_What is being asked_
All lines below starting at the one that holds "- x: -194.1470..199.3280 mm" and ending at the one that holds "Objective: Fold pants" should be printed exactly, ends included. Pictures should not be printed, nor anything else.

□ □ □ □ □ □ □

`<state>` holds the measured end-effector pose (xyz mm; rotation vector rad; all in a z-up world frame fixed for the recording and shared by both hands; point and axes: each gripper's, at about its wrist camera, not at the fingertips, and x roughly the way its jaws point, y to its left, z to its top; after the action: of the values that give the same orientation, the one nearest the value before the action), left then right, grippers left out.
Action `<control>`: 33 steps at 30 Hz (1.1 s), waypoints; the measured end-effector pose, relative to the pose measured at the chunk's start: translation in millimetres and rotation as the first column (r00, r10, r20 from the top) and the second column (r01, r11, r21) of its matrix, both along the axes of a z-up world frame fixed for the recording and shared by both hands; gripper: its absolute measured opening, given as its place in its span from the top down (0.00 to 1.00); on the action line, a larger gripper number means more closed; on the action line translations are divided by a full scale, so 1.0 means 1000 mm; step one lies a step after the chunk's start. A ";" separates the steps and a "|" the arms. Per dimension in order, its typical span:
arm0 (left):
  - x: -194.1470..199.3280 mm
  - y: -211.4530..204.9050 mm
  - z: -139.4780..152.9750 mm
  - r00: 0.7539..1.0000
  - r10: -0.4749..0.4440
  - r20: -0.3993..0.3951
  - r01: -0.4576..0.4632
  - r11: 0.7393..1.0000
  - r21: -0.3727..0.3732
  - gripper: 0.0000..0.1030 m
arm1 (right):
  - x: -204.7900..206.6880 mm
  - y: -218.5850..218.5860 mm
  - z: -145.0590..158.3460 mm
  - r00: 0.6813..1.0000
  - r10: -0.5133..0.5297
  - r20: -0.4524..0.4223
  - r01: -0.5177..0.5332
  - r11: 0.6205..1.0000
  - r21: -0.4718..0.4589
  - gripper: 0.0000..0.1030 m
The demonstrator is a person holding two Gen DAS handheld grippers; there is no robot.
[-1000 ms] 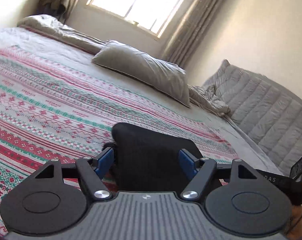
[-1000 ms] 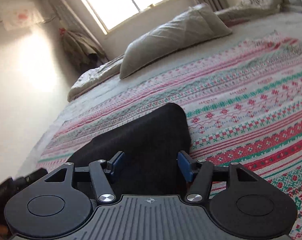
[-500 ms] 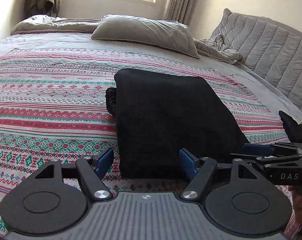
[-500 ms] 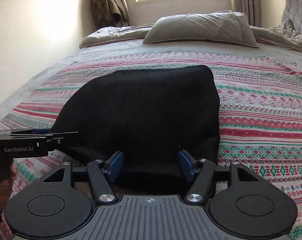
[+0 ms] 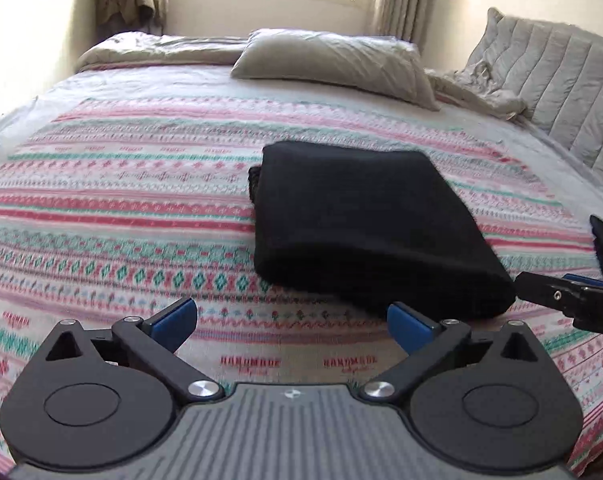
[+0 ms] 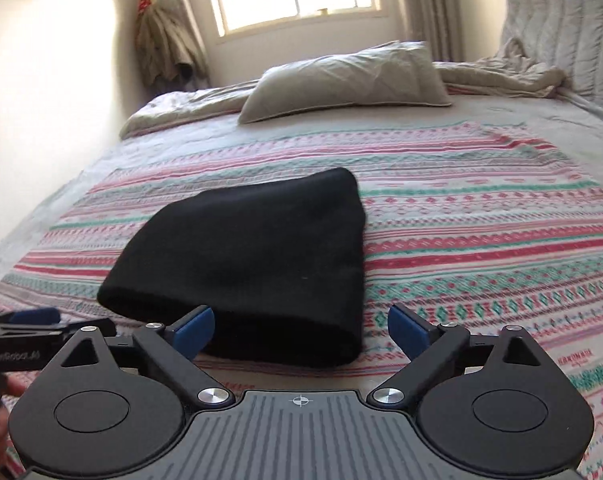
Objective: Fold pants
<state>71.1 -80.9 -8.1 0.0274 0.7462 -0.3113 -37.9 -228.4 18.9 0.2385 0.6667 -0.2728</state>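
The folded black pants (image 5: pixel 365 224) lie on the striped patterned blanket (image 5: pixel 113 216) covering the bed (image 6: pixel 581 120). The left gripper (image 5: pixel 293 320) hangs with fingers apart, pants at its 1 o'clock, nothing between them. The right gripper (image 6: pixel 301 326), also spread, has the pants' near edge at 12 o'clock. A grey pillow (image 5: pixel 333 60) lies beyond, a quilted headboard (image 5: pixel 561 80) at 2 o'clock. The pants' inner layers are hidden.
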 end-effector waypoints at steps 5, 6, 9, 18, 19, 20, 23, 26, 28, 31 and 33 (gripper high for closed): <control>-0.007 -0.008 -0.013 0.998 0.032 -0.045 -0.028 0.997 0.076 0.00 | 0.000 0.006 -0.016 0.997 -0.022 -0.076 0.017 0.998 -0.060 0.04; -0.007 -0.007 -0.015 0.998 0.037 -0.058 -0.033 0.997 0.074 0.00 | 0.001 0.009 -0.018 0.996 -0.023 -0.090 0.016 0.996 -0.085 0.04; -0.007 -0.009 -0.017 0.997 0.057 -0.057 -0.051 0.994 0.100 0.00 | 0.002 0.018 -0.025 0.992 -0.017 -0.122 0.001 0.991 -0.133 0.00; -0.012 -0.013 -0.019 0.997 0.078 -0.023 -0.074 0.988 0.138 0.00 | 0.001 0.038 -0.035 0.990 0.034 -0.139 -0.062 0.977 -0.202 0.00; -0.013 -0.013 -0.020 0.997 0.076 -0.025 -0.072 0.987 0.141 0.00 | 0.001 0.038 -0.035 0.990 0.034 -0.138 -0.061 0.978 -0.201 0.00; -0.014 -0.014 -0.020 0.997 0.074 -0.025 -0.070 0.987 0.142 0.00 | 0.002 0.038 -0.035 0.990 0.033 -0.137 -0.060 0.978 -0.197 0.00; -0.016 -0.015 -0.021 0.997 0.069 -0.023 -0.065 0.987 0.145 0.00 | 0.002 0.037 -0.035 0.991 0.019 -0.131 -0.045 0.980 -0.195 0.00; -0.018 -0.016 -0.021 0.997 0.070 -0.019 -0.066 0.987 0.148 0.00 | 0.001 0.035 -0.035 0.993 0.005 -0.122 -0.030 0.979 -0.202 0.00; -0.018 -0.016 -0.021 0.997 0.068 -0.021 -0.064 0.987 0.145 0.00 | 0.001 0.035 -0.034 0.993 -0.001 -0.115 -0.023 0.979 -0.205 0.00; -0.019 -0.016 -0.020 0.998 0.065 -0.022 -0.062 0.988 0.144 0.00 | 0.000 0.034 -0.035 0.994 -0.008 -0.110 -0.015 0.979 -0.201 0.00; -0.019 -0.016 -0.020 0.998 0.066 -0.022 -0.062 0.988 0.145 0.00 | 0.000 0.034 -0.035 0.994 -0.006 -0.113 -0.017 0.979 -0.203 0.00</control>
<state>52.0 -97.4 -28.5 0.1355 0.7936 -0.1961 -37.5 -194.1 -16.5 0.0249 0.7460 -0.3490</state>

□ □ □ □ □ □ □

_Your solution_
  - x: -194.1470..199.3280 mm
  - y: -211.4530..204.9050 mm
  - z: -139.4780..152.9750 mm
  - r00: 0.7539..1.0000
  - r10: -0.4749..0.4440
  - r20: -0.3993..0.3951
  - r01: -0.4576..0.4632
  - r11: 0.7393..1.0000
  - r21: -0.3727..0.3732
  - gripper: 0.0000..0.1030 m
arm1 (right):
  - x: -204.7900..206.6880 mm
  - y: -218.5850..218.5860 mm
  - z: -145.0590..158.3460 mm
  - r00: 0.6813..1.0000
  - r10: -0.5133..0.5297
  - r20: -0.4524..0.4223
  - r01: -0.5177..0.5332
  - r11: 0.6205..1.0000
  - r21: -0.4718..0.4589
  - gripper: 0.0000..0.1030 m
The demonstrator is a person holding two Gen DAS handheld grippers; there is no robot.
[-1000 ms] 
[-1000 ms] 
[-500 ms] 
[-500 ms] 
[+0 ms] 
[+0 ms] 
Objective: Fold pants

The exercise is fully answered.